Find articles by Bates, G. in: JCI | PubMed | Google Scholar
Published February 1, 2011 - More info
Huntington disease (HD) is a dominantly inherited neurodegenerative disorder that results from expansion of the polyglutamine repeat in the huntingtin (HTT) gene. There are currently no effective treatments for this devastating disease. Given its monogenic nature, disease modification therapies for HD should be theoretically feasible. Currently, pharmacological therapies aimed at disease modification by altering levels of HTT protein are in late-stage preclinical development. Here, we review current efforts to develop new treatments for HD based on our current understanding of HTT function and the main pathological mechanisms. We emphasize the need to enhance translational efforts and highlight the importance of aligning the clinical and basic research communities to validate existing hypotheses in clinical studies. Human and animal therapeutic trials are presented with an emphasis on cellular and molecular mechanisms relevant to disease progression.

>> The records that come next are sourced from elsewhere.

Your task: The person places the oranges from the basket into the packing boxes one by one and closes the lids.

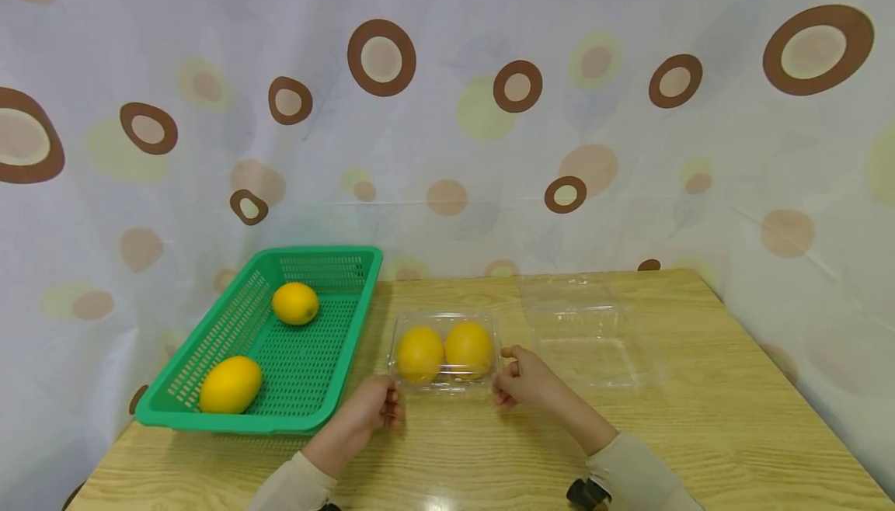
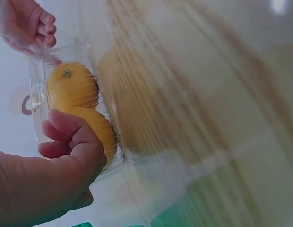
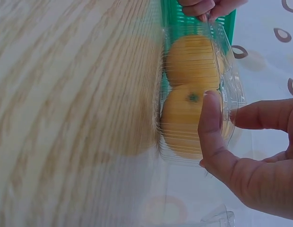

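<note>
A clear plastic clamshell box stands on the table with two yellow-orange citrus fruits side by side inside, its lid down over them. At its front left corner, my left hand pinches the rim between thumb and curled fingers, as the right wrist view shows. My right hand holds the opposite end, thumb on the ribbed side wall and index fingertip at the lid's edge. One fruit's green stem end faces the right hand through the plastic.
To the left, a green plastic basket holds two more yellow fruits. Another clear box, opened out, lies right of the filled one. Behind the wooden table hangs a patterned curtain.
</note>
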Demonstrator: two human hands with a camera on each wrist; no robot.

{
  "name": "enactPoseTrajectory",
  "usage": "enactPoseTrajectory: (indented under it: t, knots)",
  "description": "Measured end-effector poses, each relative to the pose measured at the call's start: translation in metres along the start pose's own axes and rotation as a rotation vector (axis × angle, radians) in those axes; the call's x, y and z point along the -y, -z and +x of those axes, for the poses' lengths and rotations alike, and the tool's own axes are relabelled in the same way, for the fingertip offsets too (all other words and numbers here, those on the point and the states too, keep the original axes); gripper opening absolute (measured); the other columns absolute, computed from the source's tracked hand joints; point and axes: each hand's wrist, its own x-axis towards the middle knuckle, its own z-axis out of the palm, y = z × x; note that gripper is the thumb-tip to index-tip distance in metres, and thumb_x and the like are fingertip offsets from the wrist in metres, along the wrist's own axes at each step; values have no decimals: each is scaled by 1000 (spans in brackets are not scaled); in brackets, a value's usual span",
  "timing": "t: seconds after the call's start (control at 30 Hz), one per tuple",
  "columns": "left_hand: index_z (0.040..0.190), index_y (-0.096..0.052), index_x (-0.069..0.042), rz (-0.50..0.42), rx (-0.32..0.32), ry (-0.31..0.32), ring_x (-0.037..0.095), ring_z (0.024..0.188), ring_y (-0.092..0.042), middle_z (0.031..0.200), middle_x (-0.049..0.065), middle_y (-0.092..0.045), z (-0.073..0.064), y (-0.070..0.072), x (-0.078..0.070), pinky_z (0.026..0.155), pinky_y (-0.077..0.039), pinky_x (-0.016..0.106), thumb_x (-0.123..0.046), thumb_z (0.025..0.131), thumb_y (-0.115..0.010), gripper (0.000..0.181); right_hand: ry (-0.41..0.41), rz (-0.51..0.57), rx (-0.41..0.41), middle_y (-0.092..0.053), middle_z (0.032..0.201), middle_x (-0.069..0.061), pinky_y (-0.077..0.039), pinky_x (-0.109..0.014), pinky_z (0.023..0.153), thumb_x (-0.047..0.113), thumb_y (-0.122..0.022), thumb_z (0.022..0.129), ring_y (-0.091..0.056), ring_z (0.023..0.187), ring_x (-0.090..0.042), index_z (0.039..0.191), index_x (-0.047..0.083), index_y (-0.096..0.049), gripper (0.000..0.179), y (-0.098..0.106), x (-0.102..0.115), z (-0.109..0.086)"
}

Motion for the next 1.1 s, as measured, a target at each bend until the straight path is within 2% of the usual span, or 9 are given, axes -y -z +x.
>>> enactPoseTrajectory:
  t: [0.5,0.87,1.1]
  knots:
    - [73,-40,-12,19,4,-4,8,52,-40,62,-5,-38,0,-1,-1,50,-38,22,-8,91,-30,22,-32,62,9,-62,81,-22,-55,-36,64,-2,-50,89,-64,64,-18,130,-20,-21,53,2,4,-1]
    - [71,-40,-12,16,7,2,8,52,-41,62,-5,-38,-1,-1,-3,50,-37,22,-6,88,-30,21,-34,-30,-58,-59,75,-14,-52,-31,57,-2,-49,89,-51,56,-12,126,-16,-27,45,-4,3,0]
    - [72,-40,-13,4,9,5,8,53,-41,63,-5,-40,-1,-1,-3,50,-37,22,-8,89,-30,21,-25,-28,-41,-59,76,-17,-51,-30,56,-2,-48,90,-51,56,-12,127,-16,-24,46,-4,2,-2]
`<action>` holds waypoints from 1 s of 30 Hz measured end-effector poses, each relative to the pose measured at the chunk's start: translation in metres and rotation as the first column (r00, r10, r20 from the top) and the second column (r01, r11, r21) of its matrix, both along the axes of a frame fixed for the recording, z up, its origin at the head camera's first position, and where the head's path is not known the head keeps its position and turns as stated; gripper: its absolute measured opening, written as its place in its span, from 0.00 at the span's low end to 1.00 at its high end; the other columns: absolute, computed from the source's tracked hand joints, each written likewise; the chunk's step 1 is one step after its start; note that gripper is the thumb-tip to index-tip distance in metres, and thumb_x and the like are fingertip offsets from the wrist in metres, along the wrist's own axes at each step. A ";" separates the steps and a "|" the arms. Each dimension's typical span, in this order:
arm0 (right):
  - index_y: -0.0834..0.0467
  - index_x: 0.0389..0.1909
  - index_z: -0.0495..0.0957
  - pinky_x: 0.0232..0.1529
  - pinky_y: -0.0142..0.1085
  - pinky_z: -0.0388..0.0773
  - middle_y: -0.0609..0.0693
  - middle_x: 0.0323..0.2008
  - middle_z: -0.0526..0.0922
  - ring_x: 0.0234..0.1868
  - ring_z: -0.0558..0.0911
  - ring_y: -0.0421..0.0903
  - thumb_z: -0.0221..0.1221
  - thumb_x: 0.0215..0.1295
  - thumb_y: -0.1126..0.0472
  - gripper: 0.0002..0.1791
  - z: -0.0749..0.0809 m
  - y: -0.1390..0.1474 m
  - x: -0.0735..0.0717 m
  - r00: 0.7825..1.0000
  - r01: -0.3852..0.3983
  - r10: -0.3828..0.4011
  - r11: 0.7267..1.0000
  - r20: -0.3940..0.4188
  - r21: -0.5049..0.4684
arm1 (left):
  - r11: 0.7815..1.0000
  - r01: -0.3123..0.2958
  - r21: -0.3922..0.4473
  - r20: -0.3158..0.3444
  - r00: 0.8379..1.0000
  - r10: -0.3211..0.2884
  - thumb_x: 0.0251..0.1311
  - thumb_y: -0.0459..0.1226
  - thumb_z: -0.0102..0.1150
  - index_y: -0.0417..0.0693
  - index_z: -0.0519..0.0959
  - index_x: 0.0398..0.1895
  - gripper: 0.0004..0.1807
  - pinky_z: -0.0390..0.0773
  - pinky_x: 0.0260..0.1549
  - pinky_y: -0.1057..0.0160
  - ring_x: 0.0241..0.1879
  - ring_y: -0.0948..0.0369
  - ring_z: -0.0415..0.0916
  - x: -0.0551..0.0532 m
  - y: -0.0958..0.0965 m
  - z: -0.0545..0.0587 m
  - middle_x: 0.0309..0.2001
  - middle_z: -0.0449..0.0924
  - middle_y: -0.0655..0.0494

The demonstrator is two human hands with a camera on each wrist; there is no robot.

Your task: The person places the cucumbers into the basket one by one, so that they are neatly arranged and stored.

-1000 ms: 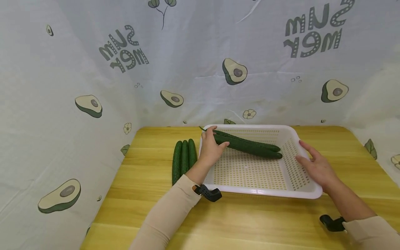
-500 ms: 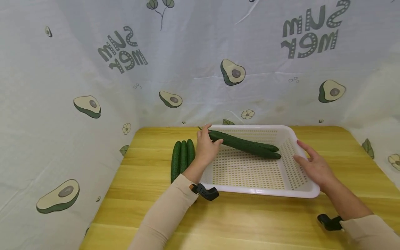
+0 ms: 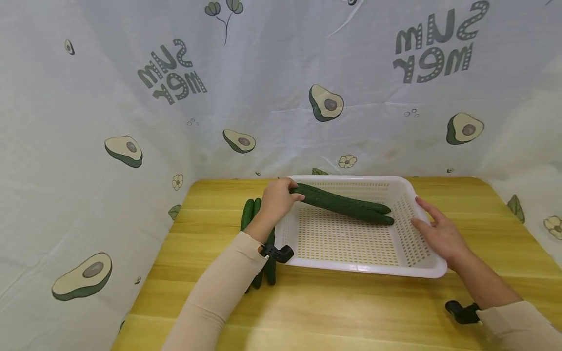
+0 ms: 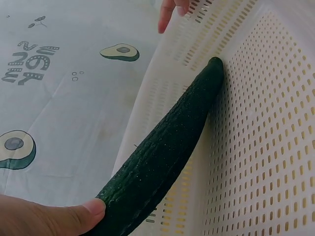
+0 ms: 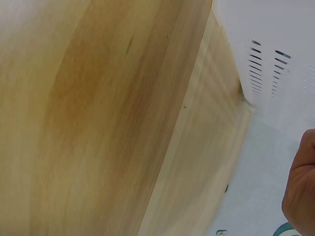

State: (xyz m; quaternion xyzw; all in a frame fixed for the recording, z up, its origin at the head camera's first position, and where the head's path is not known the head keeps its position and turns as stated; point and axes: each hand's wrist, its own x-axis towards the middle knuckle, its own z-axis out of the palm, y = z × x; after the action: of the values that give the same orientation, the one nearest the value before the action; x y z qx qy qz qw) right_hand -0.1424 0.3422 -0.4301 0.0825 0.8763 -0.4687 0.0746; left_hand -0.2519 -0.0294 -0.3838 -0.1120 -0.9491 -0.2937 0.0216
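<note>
In the head view, two long dark green cucumbers lie slantwise, side by side, in a white perforated plastic basket [image 3: 351, 268]. My left hand [image 3: 278, 197] grips the left end of the nearer cucumber [image 3: 347, 207], over the basket's left rim. The left wrist view has the thumb [image 4: 94, 206] pressed on this cucumber's skin, the fingers beneath hidden. My right hand [image 3: 441, 239] holds the basket's right wall, thumb inside and fingers at the rim. Only part of that hand and the outer wall appear in the right wrist view.
Left of the basket, several cucumbers [image 3: 270, 273] lie in a row on the wooden table [image 3: 351, 312], partly covered by my left forearm. A pale cloth [image 3: 272, 97] printed with avocados hangs behind and beside the table.
My left hand has slid left along the cucumber to its end, its forearm now crossing the cucumbers on the table. The right hand and basket have stayed nearly in place.
</note>
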 end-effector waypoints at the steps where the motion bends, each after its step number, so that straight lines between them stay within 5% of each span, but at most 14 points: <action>1: 0.47 0.83 0.32 0.33 0.47 0.87 0.84 0.65 0.63 0.38 0.89 0.52 0.43 0.82 0.44 0.41 0.000 0.000 0.000 1.000 -0.004 0.004 1.000 -0.002 0.003 | 1.000 0.002 -0.022 -0.002 1.000 -0.002 0.61 0.46 0.72 0.49 0.85 0.55 0.21 0.84 0.43 0.57 0.48 0.54 0.85 0.000 -0.001 0.000 0.53 0.87 0.53; 8: 0.49 0.83 0.30 0.32 0.47 0.87 0.83 0.64 0.66 0.38 0.89 0.54 0.42 0.82 0.45 0.41 0.002 -0.001 -0.001 1.000 -0.026 0.026 1.000 -0.006 0.013 | 0.989 -0.001 -0.151 -0.043 0.999 -0.005 0.57 0.48 0.75 0.51 0.87 0.48 0.18 0.84 0.42 0.59 0.44 0.55 0.84 -0.001 -0.006 -0.007 0.47 0.89 0.55; 17: 0.49 0.83 0.30 0.33 0.48 0.87 0.83 0.63 0.66 0.38 0.89 0.52 0.43 0.82 0.44 0.41 0.002 -0.001 -0.002 1.000 -0.023 0.023 1.000 0.000 0.001 | 0.990 0.004 -0.139 -0.026 1.000 -0.008 0.59 0.45 0.74 0.49 0.87 0.49 0.17 0.84 0.45 0.57 0.48 0.52 0.83 -0.001 -0.006 -0.007 0.48 0.88 0.54; 26: 0.48 0.83 0.31 0.33 0.48 0.87 0.83 0.64 0.66 0.38 0.89 0.53 0.43 0.82 0.44 0.41 0.002 -0.002 0.000 1.000 -0.019 0.019 1.000 -0.005 0.014 | 0.999 0.025 0.045 0.105 0.994 -0.030 0.64 0.43 0.69 0.47 0.82 0.56 0.19 0.82 0.49 0.51 0.54 0.49 0.81 0.001 -0.018 0.002 0.57 0.84 0.50; 30: 0.49 0.83 0.31 0.33 0.48 0.87 0.84 0.63 0.65 0.38 0.89 0.54 0.43 0.82 0.44 0.41 0.002 -0.002 0.001 1.000 -0.017 0.017 1.000 -0.007 0.012 | 0.995 0.012 0.099 0.078 0.997 -0.020 0.66 0.44 0.68 0.47 0.82 0.57 0.20 0.82 0.50 0.49 0.54 0.49 0.81 0.001 -0.031 0.005 0.58 0.83 0.50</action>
State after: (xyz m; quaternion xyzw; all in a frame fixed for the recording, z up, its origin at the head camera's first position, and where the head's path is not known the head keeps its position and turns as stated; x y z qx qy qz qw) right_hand -0.1417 0.3406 -0.4285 0.0738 0.8801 -0.4630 0.0750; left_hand -0.2512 -0.0605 -0.3790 -0.1067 -0.9325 -0.3447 -0.0125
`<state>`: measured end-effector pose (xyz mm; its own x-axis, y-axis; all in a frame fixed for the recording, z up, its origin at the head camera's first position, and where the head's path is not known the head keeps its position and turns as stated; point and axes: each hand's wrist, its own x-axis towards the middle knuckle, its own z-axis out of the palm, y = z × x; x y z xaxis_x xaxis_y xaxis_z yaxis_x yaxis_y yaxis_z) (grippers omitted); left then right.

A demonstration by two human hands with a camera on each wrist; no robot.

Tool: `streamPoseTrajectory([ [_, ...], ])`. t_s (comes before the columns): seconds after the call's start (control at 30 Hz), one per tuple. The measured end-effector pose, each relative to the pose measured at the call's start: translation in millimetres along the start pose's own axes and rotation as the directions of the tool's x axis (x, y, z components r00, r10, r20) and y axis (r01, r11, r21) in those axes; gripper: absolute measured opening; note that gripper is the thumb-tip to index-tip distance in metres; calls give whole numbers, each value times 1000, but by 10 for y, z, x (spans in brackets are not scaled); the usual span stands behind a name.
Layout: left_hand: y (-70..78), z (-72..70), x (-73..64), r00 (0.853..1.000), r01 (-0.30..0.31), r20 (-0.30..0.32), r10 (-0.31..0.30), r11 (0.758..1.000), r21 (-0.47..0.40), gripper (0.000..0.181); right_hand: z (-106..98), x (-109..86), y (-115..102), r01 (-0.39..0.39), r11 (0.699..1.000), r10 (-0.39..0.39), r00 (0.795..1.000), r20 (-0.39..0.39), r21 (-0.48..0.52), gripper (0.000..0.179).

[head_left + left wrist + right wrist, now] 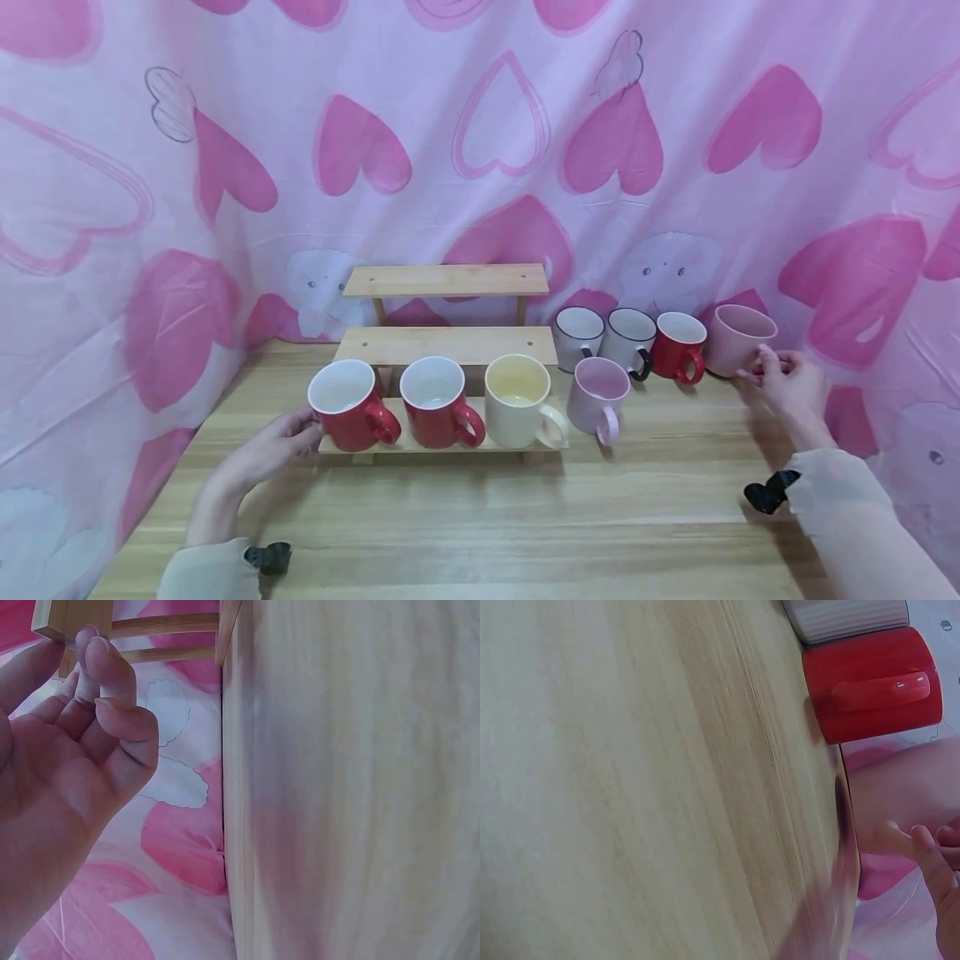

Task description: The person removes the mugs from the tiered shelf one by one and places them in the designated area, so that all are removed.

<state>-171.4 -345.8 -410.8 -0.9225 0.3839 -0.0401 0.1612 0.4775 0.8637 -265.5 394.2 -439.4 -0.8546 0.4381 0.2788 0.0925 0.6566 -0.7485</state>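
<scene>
Along the bottom step of a wooden tiered shelf point(442, 346) stand a red mug point(347, 417), another red mug point(431, 417) and a cream mug point(513, 412). My left hand point(281, 442) is at the left end of that step, beside the first red mug. In the left wrist view its curled fingers and thumb pinch the corner of the shelf board point(90, 615). At the far right my right hand point(791, 379) holds a pink mug point(735, 346) by its handle, its fingers point(926, 847) at the handle. Whether this mug touches the table is unclear.
A smaller pink mug point(596, 400) stands right of the shelf. Behind it, two white mugs with dark rims point(577, 337) and a red mug point(675, 346) form a row. The heart-print curtain point(360, 142) hangs behind the wooden table point(480, 517).
</scene>
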Motion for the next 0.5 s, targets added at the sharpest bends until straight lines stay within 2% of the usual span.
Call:
streamPoseTrajectory([
  [0.2, -4, -10, 3, 1000, -8, 1, 8, 1000, 0, 24, 69, -9, -16, 4, 997, -8, 999, 48, 78, 51],
  [0.33, -6, -5, 9, 1000, -21, 3, 21, 1000, -9, 24, 109, -25, -48, -39, 993, 29, 995, 91, 112, 54],
  [0.5, -2, -1, 5, 1000, -21, 2, 21, 1000, 2, 24, 122, -54, -56, -83, 990, 72, 993, 99, 118, 55],
])
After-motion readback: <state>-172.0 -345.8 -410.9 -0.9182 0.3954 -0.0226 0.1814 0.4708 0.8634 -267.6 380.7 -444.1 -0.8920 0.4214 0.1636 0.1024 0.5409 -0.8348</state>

The broad spectrum of neurodegenerative diseases (NDDs) is characterized by the selective death of specific neuronal populations. Identification of the genes that cause the inherited forms of these diseases has led to a greater understanding of pathogenic mechanisms. Among the most common NDDs, the inherited forms are only a small subset of all cases, notable exceptions being spinal muscular atrophy, the spinocerebellar ataxias, and Huntington disease (HD). For instance, mutations in superoxide dismutase-1 in amyotrophic lateral sclerosis, of α-synuclein or the leucine-rich repeat kinase-2 in Parkinson disease (PD), or of the amyloid precursor protein in Alzheimer disease (AD) account for just 1%–5% of all cases in the general population (1–3). By contrast, although the prevalence of HD (5–10 per 100,000) (2) is much lower than for PD or AD, the complete penetrance of the HD mutation makes this one of the most common inherited NDDs. HD is unique in that allele carriers can be identified prior to the development of clinically meaningful symptoms, making it a model for the development of disease-modifying therapies with the potential to influence similar strategies — from scientific and regulatory perspectives — for other NDDs with more heterogeneous etiologies. Given the monogenic nature of HD, its prevalence and penetrance, and the existence of worldwide clinical networks ( http://www.euro-hd.net), we stress that HD is a disease for which this ambitious goal might be achieved.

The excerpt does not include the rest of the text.